If a multiformat media ingest microservice is running in the software defined infrastructure, then the controller that creates the microservice will also provide it with a GUID. When the controller, possibly an app or web service running on a PC, wants to send a command to tell the ingest microservice to start inputting a stream and converting it to the broadcasters’ mezzanine format, it will include in the HTTP POST request the GUID associated with the multiformat media ingest microservice. This stops any confusion from occurring so that the correct microservice is addressed.
The controller may want periodic updates from the microservice and will still use the GUID, but this time provide a GET request in the HTTP header. The number of HTTP requests from the client to the microservice application is often restricted to prevent network flooding or denial of service attacks. For example, in their public RESTful API, GitHub allow 60 requests per minute for non-authenticated users, and 5,000 per hour for authenticated users.
As can be seen from Fig1, the input format to the microservice is not a traditional broadcast format but has been defined by the vendor without the need to comply with a specific standard. This speeds up integration while at the same time maintaining order and ease of operation within the infrastructure.
RESTful APIs also work alongside zero-tolerance security as they provide an authenticated token in the header of the API request which is only known to the user and the system operating the broadcaster’s software defined infrastructure, thus guaranteeing a high level of security.
Multi-Vendor Integration
Although APIs provide an extremely flexible way of controlling and monitoring microservices and their functionality, we still need to address the issue of how do we physically move a signal within a datacenter. This is particularly troublesome when multiple vendors are trying to send and receive video and audio between each other. There are no SDI connections in the public cloud and moving video and audio data takes on a whole new meaning, especially if the microservice apps run on the same physical hardware.

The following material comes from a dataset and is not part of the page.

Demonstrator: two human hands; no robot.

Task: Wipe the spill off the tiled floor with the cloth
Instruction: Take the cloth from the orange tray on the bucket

To address this, the EBU have expanded their Digital Media Facility (DMF) reference architecture to include their Media Exchange Layer (MXL), which is a proposed solution to how we move media around datacenters, including on- and off-prem cloud systems. The ‘MXL Project’ is a new venture that includes a significant pool of vendors alongside the EBU working in conjunction with the Linux Foundation. The project, which is at working proof of concept stage as of July 2025, expands the API by providing an open SDK that abstracts the underlying hardware from the API so that multiple vendors can send and receive media streams, or video and audio signals as we used to call them. This is particularly useful as it should enable vendors to exchange media across different architectures and vendor IT systems without having to get involved with the hardware layers.
Easily Definable
Key to the RESTful API philosophy is that it is a software interface that can be easily defined by the developer through a simple document. The API can include data structures, commands, and variable definitions to make it clear what the microservice can achieve and how. As OpenAPI have defined the architecture for the RESTful API documentation, there is no need to have reams of standards documents to define how the interface should work. It’s self-documenting and self-explanatory.